• **Task description**: Of the material below, only the lines from the line containing "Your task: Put" down to the line containing "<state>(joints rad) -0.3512" belong in the answer, written out exactly.
── Given data ──
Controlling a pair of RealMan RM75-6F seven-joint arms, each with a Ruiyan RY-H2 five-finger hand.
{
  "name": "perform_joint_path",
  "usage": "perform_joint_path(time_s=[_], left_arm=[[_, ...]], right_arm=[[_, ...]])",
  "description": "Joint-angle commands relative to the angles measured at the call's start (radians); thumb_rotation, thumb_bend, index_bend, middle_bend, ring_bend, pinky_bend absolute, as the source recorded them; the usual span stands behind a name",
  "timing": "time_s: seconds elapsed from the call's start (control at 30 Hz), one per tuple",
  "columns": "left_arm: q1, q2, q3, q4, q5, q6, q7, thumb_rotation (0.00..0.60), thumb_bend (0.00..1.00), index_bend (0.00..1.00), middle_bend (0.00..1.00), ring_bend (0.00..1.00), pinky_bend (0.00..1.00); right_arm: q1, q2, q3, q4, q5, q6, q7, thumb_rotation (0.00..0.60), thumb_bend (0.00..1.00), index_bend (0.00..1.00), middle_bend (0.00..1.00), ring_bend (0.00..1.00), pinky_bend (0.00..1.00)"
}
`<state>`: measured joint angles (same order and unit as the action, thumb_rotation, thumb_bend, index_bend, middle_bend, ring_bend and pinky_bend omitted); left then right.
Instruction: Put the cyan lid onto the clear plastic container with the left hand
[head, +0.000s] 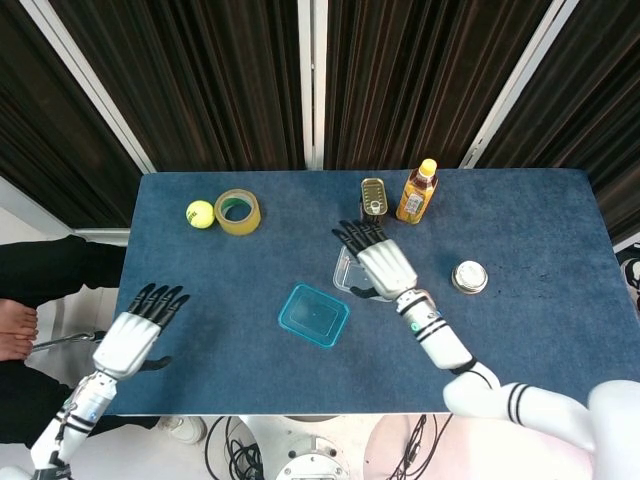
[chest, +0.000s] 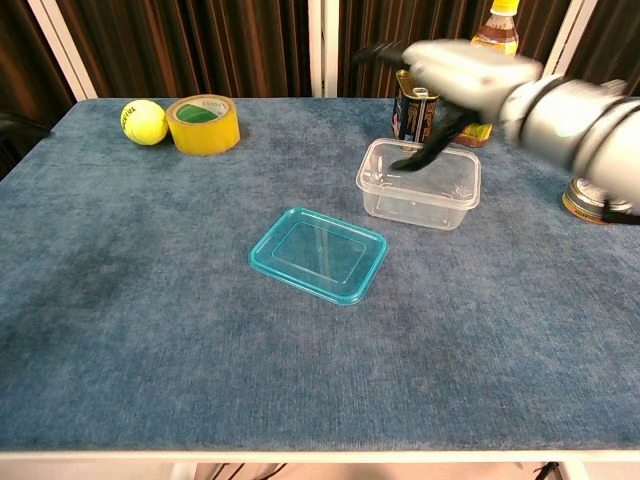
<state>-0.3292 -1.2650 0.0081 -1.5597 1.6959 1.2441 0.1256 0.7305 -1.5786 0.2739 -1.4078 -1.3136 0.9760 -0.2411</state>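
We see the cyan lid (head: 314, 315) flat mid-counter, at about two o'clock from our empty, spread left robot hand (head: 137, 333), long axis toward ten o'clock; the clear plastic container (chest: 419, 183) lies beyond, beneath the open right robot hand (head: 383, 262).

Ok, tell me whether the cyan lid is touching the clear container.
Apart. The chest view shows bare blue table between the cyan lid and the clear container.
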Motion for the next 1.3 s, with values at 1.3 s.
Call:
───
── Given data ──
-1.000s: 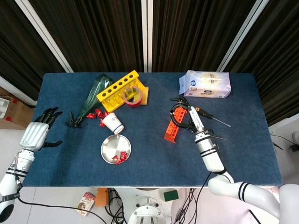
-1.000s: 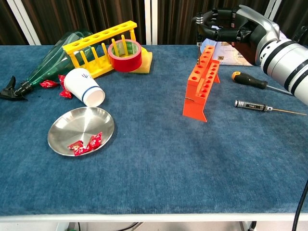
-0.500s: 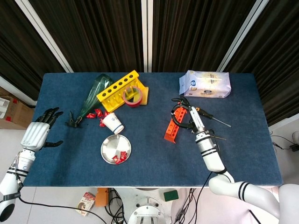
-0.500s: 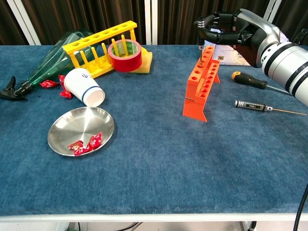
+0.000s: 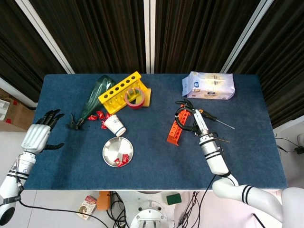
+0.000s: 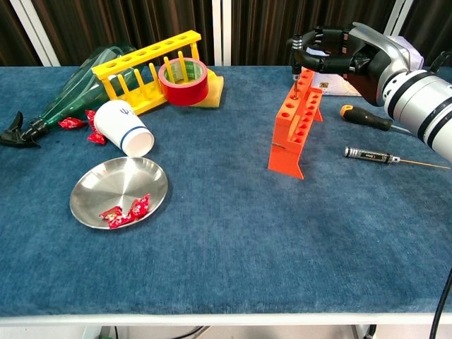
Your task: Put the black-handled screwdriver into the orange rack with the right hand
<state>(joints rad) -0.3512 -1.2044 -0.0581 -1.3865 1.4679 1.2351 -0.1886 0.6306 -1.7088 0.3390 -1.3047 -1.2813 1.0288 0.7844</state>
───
• **Result of this task**:
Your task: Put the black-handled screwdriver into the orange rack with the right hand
<state>(joints rad) -0.3512 -1.2044 -0.0581 -1.3865 1.4679 1.2351 -0.1886 0.6306 -1.7088 0.3390 -1.3047 -1.2813 1.0288 0.7844</state>

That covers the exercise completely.